# How to sidecar when she's just pulling up to stand and crawling?



## Beauchamp (Jan 12, 2009)

For the past few nights I've woken up to see DD on the far side of her crib.







She can pull up to stand now and it scares me that she'll pull up and pitch over the edge before I wake up. I've also woken up and she's on her hands and knees.









Our crib is from Ikea, i.e. it's shorter than the average crib. And with a normal crib mattress, the distance from the top of her mattress to the top rail of the crib is short. I am so scared! How do you do this?

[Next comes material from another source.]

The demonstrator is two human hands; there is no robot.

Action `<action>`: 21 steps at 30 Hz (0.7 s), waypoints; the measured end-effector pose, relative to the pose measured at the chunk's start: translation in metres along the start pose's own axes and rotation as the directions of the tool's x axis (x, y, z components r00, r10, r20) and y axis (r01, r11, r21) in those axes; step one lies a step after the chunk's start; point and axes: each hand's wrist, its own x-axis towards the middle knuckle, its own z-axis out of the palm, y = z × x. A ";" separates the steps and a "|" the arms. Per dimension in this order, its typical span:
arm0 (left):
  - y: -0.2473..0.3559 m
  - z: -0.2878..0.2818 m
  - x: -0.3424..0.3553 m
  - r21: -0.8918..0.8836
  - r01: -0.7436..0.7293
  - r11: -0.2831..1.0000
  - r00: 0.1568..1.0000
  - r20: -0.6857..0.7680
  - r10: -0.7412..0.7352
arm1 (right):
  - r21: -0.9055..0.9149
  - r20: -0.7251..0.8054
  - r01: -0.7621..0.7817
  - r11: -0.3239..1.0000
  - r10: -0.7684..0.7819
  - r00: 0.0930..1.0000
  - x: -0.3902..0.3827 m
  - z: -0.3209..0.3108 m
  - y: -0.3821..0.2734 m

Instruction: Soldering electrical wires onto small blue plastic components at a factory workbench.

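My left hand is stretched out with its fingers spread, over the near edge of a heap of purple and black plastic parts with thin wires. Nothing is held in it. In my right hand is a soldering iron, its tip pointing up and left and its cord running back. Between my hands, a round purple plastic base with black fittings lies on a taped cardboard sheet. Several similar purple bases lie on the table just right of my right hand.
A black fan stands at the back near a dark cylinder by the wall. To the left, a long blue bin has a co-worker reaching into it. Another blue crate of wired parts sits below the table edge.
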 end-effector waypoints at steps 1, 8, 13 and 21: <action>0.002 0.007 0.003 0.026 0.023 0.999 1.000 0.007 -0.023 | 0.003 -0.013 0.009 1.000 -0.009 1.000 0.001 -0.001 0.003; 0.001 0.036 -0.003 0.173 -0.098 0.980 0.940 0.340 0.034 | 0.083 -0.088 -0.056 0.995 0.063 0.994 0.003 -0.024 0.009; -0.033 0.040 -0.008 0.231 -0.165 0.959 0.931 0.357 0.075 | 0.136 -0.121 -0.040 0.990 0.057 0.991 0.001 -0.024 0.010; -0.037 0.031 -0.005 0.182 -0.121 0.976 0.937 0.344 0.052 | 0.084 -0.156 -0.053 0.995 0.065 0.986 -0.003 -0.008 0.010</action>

ETA she is officially crawling and I am scared to fall asleep in case something happens to her...any help is appreciated.


----------



## haurelia (Mar 12, 2009)

Can you move the crib up against the wall? That is how we have ours set up, so I just have to block off the open side that's joined to our bed when he naps alone (I use a body pillow and some bed pillows...he's now a year old and just starting to knock them down when he wakes up). When we're all there together at night, I wake if he starts to crawl out of the open side over my body.

If you can't move the bed up to the wall, could you lower the height of your crib mattress so it's lower than the bed mattress and the crib rail? That way, it's kind of like a pit she can't crawl or roll out of. It may be irritating to have to lift her out for nursing, but it's more escape-proof.

Good luck, hope you can work it out.


----------